* **Work request**: From the records below, copy out exactly the lines from the one containing "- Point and" to the one containing "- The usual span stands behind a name", both included. Add nothing else.

* **Input data**:
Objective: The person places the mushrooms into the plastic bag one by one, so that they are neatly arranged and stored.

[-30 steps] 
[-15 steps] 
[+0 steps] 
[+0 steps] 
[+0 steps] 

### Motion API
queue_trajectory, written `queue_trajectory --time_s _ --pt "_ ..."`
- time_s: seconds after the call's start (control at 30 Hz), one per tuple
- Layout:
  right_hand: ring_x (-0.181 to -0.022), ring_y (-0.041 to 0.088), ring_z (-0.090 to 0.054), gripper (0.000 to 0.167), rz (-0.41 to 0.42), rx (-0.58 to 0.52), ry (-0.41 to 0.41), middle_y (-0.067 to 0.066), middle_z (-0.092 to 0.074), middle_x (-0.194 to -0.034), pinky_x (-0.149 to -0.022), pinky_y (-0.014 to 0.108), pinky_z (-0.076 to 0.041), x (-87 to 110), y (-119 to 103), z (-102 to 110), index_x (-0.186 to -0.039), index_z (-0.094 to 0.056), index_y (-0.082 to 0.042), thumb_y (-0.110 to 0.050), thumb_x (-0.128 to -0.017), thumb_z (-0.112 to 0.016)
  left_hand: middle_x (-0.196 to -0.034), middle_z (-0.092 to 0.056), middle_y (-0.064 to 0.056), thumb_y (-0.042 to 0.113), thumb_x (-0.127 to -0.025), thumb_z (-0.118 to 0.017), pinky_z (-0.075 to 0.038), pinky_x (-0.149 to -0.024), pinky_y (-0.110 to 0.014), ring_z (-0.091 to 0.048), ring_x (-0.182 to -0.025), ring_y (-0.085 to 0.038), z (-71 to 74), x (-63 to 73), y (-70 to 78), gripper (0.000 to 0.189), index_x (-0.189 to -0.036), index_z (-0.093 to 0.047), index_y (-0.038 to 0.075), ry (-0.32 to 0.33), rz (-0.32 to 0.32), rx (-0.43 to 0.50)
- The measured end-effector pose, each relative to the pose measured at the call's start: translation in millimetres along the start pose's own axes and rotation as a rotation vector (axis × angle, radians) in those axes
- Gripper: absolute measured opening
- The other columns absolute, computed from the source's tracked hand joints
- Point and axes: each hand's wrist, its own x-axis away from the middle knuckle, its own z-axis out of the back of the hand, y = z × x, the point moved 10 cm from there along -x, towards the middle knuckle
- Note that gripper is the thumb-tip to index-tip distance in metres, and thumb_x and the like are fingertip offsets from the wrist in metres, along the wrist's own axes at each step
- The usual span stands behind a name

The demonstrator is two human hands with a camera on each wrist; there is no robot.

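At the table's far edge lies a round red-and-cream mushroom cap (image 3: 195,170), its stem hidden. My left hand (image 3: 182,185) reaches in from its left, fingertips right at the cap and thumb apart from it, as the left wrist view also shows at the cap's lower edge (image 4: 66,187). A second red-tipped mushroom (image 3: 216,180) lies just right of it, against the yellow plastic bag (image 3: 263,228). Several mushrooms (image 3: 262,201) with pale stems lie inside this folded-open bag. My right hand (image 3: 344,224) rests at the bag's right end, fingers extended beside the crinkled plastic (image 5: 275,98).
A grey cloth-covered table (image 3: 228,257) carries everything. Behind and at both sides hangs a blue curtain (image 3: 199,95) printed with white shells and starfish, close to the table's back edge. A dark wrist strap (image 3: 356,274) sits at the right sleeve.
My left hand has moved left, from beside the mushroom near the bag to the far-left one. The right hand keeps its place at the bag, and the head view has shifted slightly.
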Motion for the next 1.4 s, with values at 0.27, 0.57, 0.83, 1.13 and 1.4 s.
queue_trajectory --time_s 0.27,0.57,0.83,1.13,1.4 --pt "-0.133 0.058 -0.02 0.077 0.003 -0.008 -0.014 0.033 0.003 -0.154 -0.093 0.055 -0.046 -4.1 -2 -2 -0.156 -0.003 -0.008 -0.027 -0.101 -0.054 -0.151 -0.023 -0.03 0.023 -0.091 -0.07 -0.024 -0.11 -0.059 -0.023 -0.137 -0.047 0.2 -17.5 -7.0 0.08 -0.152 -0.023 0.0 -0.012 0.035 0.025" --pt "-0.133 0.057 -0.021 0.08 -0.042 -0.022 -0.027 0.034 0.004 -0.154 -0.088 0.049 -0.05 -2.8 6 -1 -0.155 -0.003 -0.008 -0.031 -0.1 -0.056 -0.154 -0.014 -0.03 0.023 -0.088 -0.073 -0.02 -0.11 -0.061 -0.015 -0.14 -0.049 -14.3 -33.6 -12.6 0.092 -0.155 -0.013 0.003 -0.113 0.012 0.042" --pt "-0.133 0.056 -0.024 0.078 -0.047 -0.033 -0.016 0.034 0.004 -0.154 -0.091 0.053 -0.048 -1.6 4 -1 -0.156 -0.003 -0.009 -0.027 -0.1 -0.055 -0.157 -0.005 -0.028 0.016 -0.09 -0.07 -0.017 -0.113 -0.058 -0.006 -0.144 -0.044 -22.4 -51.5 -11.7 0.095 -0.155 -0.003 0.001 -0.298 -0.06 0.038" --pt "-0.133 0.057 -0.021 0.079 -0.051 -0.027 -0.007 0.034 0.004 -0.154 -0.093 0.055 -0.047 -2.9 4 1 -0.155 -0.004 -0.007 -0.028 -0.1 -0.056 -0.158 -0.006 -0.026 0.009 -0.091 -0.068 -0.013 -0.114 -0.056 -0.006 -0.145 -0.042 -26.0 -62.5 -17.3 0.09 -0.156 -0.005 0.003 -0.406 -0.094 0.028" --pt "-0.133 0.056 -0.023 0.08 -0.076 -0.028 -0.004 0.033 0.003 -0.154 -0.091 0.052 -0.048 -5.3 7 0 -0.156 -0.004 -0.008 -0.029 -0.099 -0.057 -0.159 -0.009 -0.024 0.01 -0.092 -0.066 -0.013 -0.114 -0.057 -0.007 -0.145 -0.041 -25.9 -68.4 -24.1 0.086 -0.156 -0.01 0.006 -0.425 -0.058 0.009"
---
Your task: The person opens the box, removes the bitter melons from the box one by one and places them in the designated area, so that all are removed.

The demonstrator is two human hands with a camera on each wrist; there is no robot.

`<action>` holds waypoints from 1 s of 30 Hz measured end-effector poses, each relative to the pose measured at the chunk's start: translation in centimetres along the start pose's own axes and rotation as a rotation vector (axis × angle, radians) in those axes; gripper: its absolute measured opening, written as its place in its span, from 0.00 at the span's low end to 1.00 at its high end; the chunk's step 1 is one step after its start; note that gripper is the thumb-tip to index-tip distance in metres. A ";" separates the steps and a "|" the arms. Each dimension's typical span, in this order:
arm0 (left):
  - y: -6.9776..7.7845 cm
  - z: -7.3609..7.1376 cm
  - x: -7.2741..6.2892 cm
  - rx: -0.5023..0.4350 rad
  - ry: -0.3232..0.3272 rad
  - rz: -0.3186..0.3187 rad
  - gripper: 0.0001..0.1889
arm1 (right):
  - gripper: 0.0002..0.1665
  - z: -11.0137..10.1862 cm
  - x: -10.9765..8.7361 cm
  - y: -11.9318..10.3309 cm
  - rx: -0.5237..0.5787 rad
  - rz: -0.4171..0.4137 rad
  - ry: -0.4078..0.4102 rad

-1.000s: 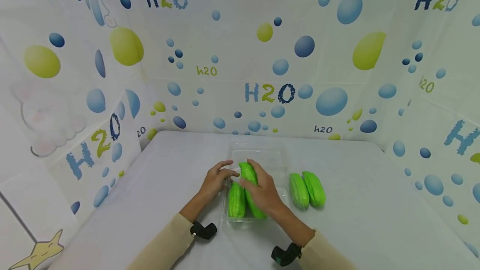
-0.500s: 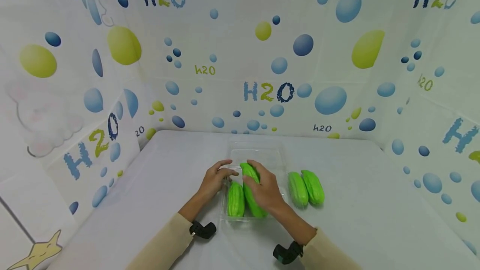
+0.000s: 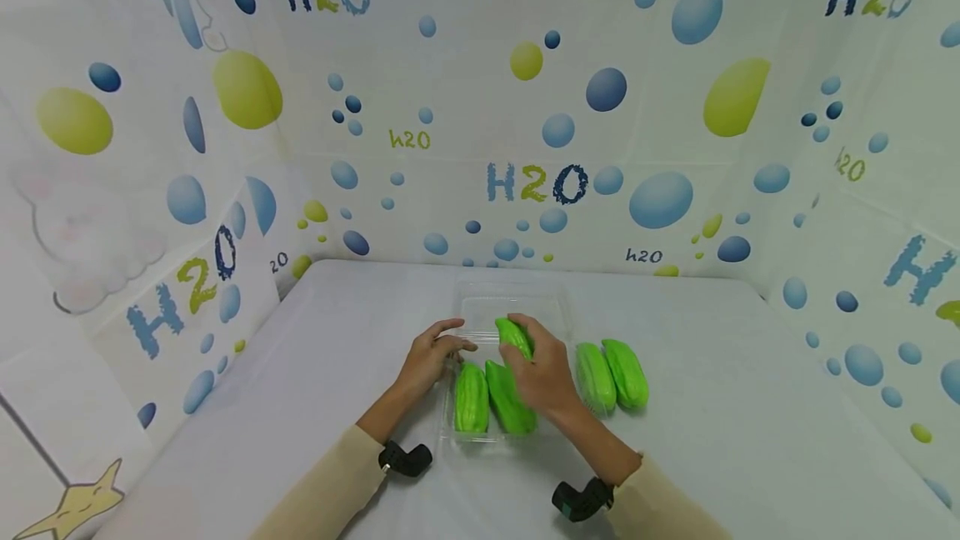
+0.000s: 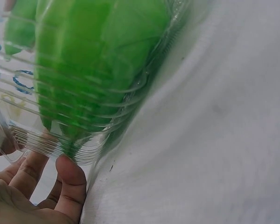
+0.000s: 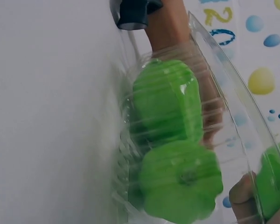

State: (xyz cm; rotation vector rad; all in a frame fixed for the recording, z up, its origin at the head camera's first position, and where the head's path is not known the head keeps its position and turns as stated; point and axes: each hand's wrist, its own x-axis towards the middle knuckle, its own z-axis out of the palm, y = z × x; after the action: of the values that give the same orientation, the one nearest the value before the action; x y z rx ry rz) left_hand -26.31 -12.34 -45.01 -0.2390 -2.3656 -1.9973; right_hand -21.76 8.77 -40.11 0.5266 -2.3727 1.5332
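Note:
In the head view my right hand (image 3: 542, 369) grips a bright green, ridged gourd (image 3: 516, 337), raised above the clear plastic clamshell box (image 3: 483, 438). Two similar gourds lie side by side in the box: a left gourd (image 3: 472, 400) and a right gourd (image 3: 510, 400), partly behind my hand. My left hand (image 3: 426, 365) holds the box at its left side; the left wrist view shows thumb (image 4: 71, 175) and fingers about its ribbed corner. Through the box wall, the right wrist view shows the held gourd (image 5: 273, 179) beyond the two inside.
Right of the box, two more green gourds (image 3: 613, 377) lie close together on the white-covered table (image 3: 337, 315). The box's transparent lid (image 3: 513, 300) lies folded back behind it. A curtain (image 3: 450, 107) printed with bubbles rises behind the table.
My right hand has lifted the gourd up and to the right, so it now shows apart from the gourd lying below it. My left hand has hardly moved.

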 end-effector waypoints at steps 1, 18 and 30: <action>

* **Response to the task**:
- Point and axes: each hand's wrist, its own x-axis away from the middle knuckle, its own z-axis out of the back of the hand, y = z × x, the point moved 10 cm from there along -x, towards the middle knuckle
- Note that gripper is the thumb-tip to index-tip distance in metres, and thumb_x and the like are fingertip offsets from the wrist in metres, along the wrist's own axes at each step
- The usual span stands behind a name

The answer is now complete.